U.K. House Prices Fall the Most in Three Years, Hometrack Says
Dec. 24 (Bloomberg) -- U.K. house prices fell the most in three years in December, and the threat of more declines may cause the property market to seize up in 2008, Hometrack Ltd. said.
The average cost of a home in England and Wales slipped for a third month, dropping 0.3 percent to 175,200 pounds ($348,350), the London-based research group said today. The number of property transactions will fall 17 percent and prices will rise just 1 percent next year, Hometrack forecast.
Bank of England policy makers said this month that a drop in house prices seemed ``more pronounced'' than expected as they cut their benchmark interest rate for the first time in two years. Record debt, higher mortgage costs and the property market's worst performance since 1995 have discouraged homebuyers.
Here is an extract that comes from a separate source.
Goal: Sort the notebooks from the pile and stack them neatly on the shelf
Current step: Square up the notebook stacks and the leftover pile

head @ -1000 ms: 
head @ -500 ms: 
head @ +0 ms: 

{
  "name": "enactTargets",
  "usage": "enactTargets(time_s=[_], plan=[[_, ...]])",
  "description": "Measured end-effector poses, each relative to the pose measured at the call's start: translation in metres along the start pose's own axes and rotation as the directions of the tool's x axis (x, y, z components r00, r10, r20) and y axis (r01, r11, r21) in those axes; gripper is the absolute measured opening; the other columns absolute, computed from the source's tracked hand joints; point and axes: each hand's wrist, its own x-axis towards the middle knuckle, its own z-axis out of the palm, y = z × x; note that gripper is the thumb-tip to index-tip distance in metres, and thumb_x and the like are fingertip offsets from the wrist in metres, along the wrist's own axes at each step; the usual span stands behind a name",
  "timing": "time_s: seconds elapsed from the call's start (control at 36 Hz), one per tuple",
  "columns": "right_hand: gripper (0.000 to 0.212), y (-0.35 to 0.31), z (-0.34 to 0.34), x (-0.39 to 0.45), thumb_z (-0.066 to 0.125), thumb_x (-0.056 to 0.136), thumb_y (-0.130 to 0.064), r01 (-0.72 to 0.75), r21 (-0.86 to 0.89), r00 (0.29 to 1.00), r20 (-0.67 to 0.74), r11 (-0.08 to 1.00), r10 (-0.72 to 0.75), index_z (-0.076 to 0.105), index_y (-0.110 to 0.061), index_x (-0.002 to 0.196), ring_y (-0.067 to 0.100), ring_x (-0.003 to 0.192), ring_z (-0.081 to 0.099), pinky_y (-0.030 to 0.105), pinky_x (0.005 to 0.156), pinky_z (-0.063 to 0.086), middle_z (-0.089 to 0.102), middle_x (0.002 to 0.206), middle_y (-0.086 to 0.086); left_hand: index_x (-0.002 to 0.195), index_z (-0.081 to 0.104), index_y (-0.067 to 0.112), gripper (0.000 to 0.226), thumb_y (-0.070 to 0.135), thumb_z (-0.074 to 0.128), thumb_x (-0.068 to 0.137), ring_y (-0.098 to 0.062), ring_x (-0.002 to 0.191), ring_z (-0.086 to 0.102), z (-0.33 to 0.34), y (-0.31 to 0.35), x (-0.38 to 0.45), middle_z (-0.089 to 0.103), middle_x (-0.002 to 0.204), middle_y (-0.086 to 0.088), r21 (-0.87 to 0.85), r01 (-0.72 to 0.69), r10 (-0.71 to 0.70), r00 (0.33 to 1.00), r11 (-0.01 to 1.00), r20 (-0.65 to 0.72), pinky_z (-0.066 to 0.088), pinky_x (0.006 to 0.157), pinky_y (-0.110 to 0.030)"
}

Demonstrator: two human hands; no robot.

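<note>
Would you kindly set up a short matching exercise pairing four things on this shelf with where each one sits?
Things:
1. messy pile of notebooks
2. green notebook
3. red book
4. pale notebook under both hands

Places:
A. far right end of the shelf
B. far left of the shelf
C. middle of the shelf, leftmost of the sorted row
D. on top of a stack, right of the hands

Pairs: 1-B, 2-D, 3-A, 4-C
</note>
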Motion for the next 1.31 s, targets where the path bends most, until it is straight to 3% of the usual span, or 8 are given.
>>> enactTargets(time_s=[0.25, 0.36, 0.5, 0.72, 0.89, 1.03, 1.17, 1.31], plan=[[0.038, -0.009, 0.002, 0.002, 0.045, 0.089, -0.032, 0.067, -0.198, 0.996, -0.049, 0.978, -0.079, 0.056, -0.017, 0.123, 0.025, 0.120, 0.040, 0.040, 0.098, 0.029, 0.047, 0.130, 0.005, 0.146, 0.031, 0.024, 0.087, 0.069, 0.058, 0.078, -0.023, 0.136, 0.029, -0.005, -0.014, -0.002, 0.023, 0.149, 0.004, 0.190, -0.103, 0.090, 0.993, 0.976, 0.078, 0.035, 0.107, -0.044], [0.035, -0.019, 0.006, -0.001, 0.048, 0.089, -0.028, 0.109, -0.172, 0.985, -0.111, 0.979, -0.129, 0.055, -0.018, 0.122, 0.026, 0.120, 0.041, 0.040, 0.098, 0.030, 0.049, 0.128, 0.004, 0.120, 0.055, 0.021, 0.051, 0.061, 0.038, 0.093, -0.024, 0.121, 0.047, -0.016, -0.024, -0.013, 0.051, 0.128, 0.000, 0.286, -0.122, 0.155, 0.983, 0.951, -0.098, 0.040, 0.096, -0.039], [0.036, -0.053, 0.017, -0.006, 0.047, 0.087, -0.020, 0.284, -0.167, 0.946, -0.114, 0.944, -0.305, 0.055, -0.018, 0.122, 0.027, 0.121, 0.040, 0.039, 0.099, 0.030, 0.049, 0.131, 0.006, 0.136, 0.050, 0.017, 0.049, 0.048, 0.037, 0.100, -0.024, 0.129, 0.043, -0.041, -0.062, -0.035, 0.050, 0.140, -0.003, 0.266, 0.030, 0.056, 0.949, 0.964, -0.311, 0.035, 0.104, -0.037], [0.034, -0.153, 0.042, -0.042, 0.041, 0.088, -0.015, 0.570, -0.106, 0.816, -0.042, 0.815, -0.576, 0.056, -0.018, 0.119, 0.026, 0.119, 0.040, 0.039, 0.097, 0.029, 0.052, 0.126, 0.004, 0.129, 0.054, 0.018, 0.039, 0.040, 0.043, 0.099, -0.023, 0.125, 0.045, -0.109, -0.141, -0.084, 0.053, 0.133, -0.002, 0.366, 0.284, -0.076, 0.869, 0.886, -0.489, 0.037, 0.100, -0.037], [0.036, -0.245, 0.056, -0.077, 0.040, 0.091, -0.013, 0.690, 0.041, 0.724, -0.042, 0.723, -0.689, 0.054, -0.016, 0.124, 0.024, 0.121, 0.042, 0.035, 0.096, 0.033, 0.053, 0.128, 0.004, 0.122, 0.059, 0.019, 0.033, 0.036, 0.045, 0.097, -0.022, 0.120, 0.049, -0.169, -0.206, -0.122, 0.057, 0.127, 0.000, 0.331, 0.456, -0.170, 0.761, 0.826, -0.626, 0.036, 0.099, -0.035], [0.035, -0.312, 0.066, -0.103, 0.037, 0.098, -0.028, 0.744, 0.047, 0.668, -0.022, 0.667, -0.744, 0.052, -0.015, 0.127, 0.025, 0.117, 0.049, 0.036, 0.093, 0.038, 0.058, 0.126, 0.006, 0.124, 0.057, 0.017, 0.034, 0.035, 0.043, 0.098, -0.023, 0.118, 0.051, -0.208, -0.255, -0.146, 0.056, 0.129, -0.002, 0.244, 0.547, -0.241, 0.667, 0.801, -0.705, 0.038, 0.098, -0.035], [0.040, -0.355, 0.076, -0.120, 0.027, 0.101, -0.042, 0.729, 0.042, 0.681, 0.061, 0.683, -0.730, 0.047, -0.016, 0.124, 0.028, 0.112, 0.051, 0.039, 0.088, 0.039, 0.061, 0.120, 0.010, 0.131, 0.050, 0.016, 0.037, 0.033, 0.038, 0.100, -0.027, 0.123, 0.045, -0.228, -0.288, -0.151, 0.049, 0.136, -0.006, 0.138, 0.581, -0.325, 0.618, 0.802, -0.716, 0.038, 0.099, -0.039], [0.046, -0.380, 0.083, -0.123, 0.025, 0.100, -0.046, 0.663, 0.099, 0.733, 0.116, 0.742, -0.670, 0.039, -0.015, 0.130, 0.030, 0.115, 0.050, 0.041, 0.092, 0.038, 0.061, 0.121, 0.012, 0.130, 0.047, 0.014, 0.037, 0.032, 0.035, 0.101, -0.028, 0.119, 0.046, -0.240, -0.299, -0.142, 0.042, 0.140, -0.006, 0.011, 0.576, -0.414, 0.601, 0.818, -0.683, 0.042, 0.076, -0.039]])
``The second half of the year has seen a major reversal in confidence,'' Richard Donnell, director of research at Hometrack, said in a statement. ``Just as the financial markets have faced a liquidity squeeze, so the housing market is in danger of facing its own liquidity squeeze.''
Prices increased 3 percent from a year earlier, the least in 18 months, Hometrack said. The average selling time for a home rose to 8.3 weeks, the most since the survey of real-estate agents and surveyors began in 2001.
Mortgage lender HBOS Plc said Dec. 5 that home values fell for a third month in November, the worst streak in 12 years. Estate agents and surveyors became the most pessimistic about house prices since at least 1998 last month, the Royal Institution of Chartered Surveyors said Dec. 13.
Lack of Homes
The number of property transactions will fall because uncertainty among sellers about the health of the market will cause a ``major lack'' of homes for sale in the first quarter, Donnell said.
``This will act as a support to prices, while also leading to greater price volatility in those markets where there is the greatest lack of supply,'' he said.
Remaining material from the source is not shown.